Understanding your pension’s annual statement

One of the key documents that connects defined contribution pension savers with their pension is their annual statement. As the name suggests, defined contribution pensions have a fixed contribution – usually a percentage of pay – but the pension you get at the end isn’t guaranteed. Instead, you build up a pot of money from which you can take a regular income or lump sum when you retire. It’s up to you when you access your savings, but you can’t do so until you reach age 55.

Annual statements for defined contribution pensions are mandatory, so if you don’t receive one, it may be because you have changed address. Make sure your previous pension schemes and pension providers have your up-to-date contact details.

Defined benefit pension schemes aren’t required to issue annual statements, but you do have the right to ask for one, regardless of whether you are still building up benefits. If you don’t have a recent value for the pension that will be paid out at retirement, write to the pension scheme administrator and ask for one. They must supply one within two months of your request.  

Defined contribution pensions: what the annual statement tells you

Defined contribution pensions are known by a number of names – the most common are ‘personal pensions’, ‘group personal pensions’, ‘stakeholder pensions’, ‘group money purchase pensions’ and ‘executive pensions’. 

Your annual statement will contain valuable information such as:

  • The amounts paid in over the last year by you, your employer and by the government in the form of tax relief.
  • The value of your pension pot at the start and end of the statement year.
  • Charges deducted.
  • The fund(s) your money is invested in.

The statement also includes a projection of what you might get back at retirement. Consider this projection as a rough guess rather than an accurate expectation of what you will actually receive. No one knows what future investment returns will be, as they depend on a huge number of different economic factors. 

As you approach retirement, the projection will become a more reliable indication of what you will actually get. But, even then, there’s room for it to change markedly – particularly if your pension is invested in more volatile higher risk funds. 

How you might use the information in your annual statement

Firstly, you should use it to judge whether you are on track to receive the amount of pension you want at retirement. The current value of all your pensions, including the state pension, can be input into retirement planning tools to estimate what you will get back at retirement in total. Take a look at Aviva’s Retirement Planner tool  to see how this works in practice.

Tools like this also make assumptions about future investment returns. Like the projected values on annual statements, they should also be regarded as a rough guess of what you will get back at retirement. But if you review your pension annually and review the amount you pay in, you are much more likely to reach your desired amount of pension by retirement.  

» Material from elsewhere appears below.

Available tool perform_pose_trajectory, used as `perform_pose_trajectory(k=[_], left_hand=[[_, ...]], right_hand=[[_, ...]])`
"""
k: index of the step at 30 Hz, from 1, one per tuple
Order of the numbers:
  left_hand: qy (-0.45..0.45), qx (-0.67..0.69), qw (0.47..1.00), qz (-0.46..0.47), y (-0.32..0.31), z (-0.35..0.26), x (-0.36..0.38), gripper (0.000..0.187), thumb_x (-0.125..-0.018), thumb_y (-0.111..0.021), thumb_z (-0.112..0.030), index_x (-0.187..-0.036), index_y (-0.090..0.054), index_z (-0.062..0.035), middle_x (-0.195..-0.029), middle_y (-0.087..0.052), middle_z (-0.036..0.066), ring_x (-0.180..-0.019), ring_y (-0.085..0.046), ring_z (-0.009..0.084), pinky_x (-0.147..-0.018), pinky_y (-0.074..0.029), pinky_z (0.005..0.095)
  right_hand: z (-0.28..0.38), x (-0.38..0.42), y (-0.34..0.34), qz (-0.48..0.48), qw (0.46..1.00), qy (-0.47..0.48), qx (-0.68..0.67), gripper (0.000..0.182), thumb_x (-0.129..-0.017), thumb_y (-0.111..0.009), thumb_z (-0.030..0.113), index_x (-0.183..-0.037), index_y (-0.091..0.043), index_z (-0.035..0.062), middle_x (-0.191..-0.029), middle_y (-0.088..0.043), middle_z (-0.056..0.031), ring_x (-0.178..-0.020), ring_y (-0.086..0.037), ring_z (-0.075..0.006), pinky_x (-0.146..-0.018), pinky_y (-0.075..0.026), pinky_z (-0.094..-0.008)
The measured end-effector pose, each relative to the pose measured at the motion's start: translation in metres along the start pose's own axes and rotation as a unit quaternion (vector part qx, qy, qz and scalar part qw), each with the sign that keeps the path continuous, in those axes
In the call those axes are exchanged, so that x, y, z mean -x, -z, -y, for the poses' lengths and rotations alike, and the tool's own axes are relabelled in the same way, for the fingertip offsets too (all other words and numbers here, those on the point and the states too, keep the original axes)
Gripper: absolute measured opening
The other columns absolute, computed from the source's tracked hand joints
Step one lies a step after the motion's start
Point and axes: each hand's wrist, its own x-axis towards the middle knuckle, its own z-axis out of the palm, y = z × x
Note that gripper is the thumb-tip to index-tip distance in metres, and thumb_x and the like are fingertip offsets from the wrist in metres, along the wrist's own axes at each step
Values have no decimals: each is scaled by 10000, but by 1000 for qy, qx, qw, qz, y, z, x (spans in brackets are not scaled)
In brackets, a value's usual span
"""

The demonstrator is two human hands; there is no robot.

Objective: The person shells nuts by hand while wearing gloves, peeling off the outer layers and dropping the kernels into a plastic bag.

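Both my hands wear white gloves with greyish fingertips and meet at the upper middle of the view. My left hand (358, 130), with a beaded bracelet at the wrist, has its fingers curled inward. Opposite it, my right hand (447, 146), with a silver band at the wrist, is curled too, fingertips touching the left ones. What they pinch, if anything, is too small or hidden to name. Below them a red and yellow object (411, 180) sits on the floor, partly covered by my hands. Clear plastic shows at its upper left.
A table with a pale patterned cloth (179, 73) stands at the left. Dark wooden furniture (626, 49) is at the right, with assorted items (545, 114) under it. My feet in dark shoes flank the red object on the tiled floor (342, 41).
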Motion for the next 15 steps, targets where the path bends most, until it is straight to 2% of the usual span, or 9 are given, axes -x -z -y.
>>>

The second thing you should use your annual statement for is to review the amount you are being charged by your pension provider.  Are you paying too much? Should you transfer to a more modern lower cost pension? These questions don’t necessarily have straightforward answers – you should consider contacting a financial adviser if you’re unsure what your best course of action would be. It’s also well worth reading the August 2016 issue of Thinking Ahead, looking at which pensions you might consolidate and why. If you do choose to transfer your pension, your investments may go down as well as up and you may get back less than the amount paid in. If you do take financial advice, be aware that a fee will be charged for this service.

Whatever you do, don’t opt out of your current employer’s scheme just because you think the charges are too high. The value of your employer’s contribution usually far outweighs any higher charges. 

The final thing you should use your annual statement for is reviewing your investments. You may want to ask yourself:

  • What fund is your pension invested in? 
  • How has it performed this year, and over the last few years relative to similar funds? 
  • How volatile is the fund and does it smooth out the ups and downs of the investment markets? 
  • Are you taking too little or too much risk? 
  • What are the charges for this fund and could you find a cheaper one that would deliver similar performance? 

And, of course, you should always bear in mind that the value of investments can go down as well as up, and you might not get back what was paid in.

Why wait a year to get information about your pension?

Many pension providers now offer online accounts where you can review the value of your pension and the performance of investments whenever it suits you and in real time.